The theme of most items on this list can be summed up as “maximize intensity.” A decade ago, Lewis trained under the king of high-intensity training, six-time Mr. Olympia Dorian Yates. “At the time, I don’t think I had enough years under my belt to train that style,” he says. “I do sort of dabble in HIT in the off-season now. I like to mix up my off-season training. But for me I like a little bit more volume [than HIT]. When I finish a HIT workout, I’ll feel like things went too fast and I didn’t have enough sets or reps.” Lewis does more volume than the six-time Mr. O did, but he nevertheless adopted the take-no-prisoners approach of his fellow British legend. The Welsh Dragon endeavors to bring the heat to his every working set.

9. M-2-M

“That mind-to-muscle connection is the most important thing in my training success,” Lewis states. Without it, he may have remained known mostly for his legs instead of, arguably, the most aesthetically pleasing shape in all of bodybuilding. “I’ve just recently learned how to really hit my chest so my front delts don’t take over. Arms were the first area where I really learned how to focus on them in a way I was missing before. Before, my forearms would always take over. And then I started doing certain exercises and really squeezing, and I became less concerned with the weights. And over time I taught myself to squeeze and get connected with the muscles, and the weights obviously came back up with time.”

10. IN THE END

The reigning 212 champ always has a vision of how he wants to appear at his next contest. This dictates what he does in each workout. For example, he places a greater emphasis on training his spinal erectors with back extensions than most of his competitors. As a result, his Christmas tree back details are a contest-clenching strength. His next chest workout will target his upper pecs. His next lumbar workout will likely have at least one exercise that stresses his inner traps.

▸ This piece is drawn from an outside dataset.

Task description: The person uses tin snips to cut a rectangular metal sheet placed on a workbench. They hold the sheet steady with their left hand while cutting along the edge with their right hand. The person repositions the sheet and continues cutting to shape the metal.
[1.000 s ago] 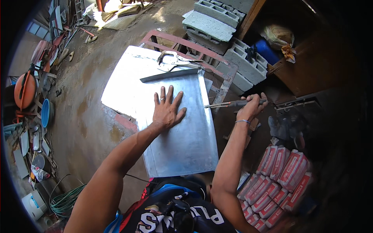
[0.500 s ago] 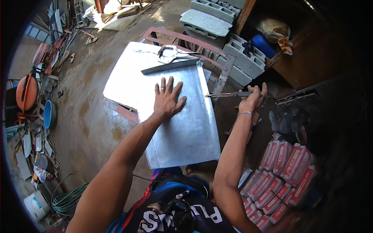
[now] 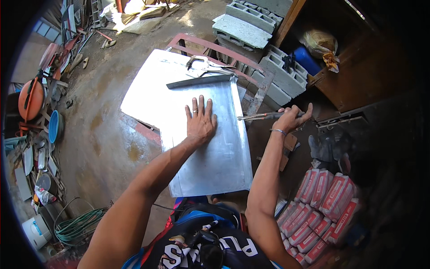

Lewis neglects nothing, because he knows even the smallest muscles can make the difference between first and fourth when you’re going against the best 212-or-under bodybuilders in the world. When he steps onstage on Sept. 20 at the 2014 Olympia 212 Showdown, it will be the fulfillment of a vision he had over and over again during the previous 12 months and the culmination of all those workouts, cardio sessions, and meals, all those journeys through the pain zone. For him, it will be both the end and the beginning of his quest for his third 212 Olympia title and his place in history.